- [WORK INSTRUCTIONS]
Go through the data below and copy each line that includes "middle".

- [DATA BELOW]
┏━━
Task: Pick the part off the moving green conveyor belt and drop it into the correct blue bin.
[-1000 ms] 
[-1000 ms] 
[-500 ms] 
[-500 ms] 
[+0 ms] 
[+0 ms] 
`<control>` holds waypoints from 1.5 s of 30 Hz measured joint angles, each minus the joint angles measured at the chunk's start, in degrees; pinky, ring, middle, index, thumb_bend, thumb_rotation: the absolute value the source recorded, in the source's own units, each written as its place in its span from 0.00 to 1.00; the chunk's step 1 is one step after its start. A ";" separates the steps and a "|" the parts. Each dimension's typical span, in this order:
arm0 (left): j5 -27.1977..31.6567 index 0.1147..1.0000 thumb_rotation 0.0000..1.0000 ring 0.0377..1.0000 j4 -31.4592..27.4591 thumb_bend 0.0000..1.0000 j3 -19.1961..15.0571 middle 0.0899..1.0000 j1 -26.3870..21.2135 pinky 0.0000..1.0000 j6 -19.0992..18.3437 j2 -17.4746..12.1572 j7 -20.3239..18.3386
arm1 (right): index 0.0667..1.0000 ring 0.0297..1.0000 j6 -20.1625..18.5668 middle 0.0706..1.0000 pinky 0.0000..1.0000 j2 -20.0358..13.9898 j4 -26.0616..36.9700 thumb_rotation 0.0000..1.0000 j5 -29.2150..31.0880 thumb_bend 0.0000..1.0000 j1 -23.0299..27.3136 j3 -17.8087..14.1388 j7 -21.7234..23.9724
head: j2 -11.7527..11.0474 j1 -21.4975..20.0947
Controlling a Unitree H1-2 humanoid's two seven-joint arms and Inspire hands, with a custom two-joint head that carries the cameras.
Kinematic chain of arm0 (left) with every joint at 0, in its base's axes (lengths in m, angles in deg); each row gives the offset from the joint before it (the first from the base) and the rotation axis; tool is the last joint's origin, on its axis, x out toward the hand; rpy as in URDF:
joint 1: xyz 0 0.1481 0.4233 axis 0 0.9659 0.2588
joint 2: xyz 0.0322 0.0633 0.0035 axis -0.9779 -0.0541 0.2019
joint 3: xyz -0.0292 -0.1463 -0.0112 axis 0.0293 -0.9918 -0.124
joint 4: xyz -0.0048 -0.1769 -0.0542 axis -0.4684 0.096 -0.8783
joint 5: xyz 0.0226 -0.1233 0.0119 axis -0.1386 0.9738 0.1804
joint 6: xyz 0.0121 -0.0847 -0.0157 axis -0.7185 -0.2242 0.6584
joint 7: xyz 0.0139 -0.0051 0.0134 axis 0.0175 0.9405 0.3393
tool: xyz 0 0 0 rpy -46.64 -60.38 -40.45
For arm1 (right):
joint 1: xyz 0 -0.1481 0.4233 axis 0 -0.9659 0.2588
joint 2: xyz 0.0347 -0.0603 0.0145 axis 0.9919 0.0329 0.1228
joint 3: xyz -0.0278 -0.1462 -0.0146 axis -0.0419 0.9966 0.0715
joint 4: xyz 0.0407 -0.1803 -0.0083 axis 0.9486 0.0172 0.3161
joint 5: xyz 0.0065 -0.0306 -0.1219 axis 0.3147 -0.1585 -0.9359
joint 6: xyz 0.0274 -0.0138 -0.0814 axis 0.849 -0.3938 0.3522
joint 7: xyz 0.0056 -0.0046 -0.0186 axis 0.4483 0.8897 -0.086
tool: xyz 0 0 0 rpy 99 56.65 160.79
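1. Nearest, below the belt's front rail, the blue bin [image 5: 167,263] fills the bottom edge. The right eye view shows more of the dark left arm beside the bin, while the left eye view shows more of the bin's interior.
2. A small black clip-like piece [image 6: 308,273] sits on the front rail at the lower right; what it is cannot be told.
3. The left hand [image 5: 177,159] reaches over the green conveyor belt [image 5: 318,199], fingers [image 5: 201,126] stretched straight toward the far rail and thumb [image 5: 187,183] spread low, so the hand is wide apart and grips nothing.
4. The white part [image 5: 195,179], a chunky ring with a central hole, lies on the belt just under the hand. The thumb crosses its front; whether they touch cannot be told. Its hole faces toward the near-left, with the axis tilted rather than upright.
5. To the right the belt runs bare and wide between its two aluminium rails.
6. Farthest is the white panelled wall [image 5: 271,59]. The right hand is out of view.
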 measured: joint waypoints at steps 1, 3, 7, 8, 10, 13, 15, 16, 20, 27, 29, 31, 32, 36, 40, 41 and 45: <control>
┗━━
- [OUTPUT OF THE EXERCISE]
`<control>` holds waypoints from 1.5 s of 30 Hz measured joint angles, each minus the joint angles measured at the chunk's start, in degrees; pinky, ring, middle, index, thumb_bend, thumb_rotation: the absolute value the source recorded, in the source's own units, each written as its place in its span from 0.00 to 1.00; the chunk's step 1 is one step after its start. A ";" separates the steps and a "|" the parts. Each dimension's typical span, in this order:
arm0 (left): j5 -27.1977..31.6567 index 0.1147..1.0000 thumb_rotation 0.0000..1.0000 ring 0.0377..1.0000 j4 -31.4592..27.4591 thumb_bend 0.0000..1.0000 j3 -19.1961..15.0571 middle 0.0899..1.0000 j1 -26.3870..21.2135 pinky 0.0000..1.0000 j6 -19.0992..18.3437 j2 -17.4746..12.1572 j7 -20.3239..18.3386
arm1 (right): index 0.0667..1.0000 ring 0.0297..1.0000 j6 -20.1625..18.5668 middle 0.0706..1.0000 pinky 0.0000..1.0000 j2 -20.0358..13.9898 j4 -26.0616..36.9700 thumb_rotation 0.0000..1.0000 j5 -29.2150..31.0880 thumb_bend 0.0000..1.0000 j1 -23.0299..27.3136 j3 -17.8087..14.1388 j7 -21.7234..23.9724

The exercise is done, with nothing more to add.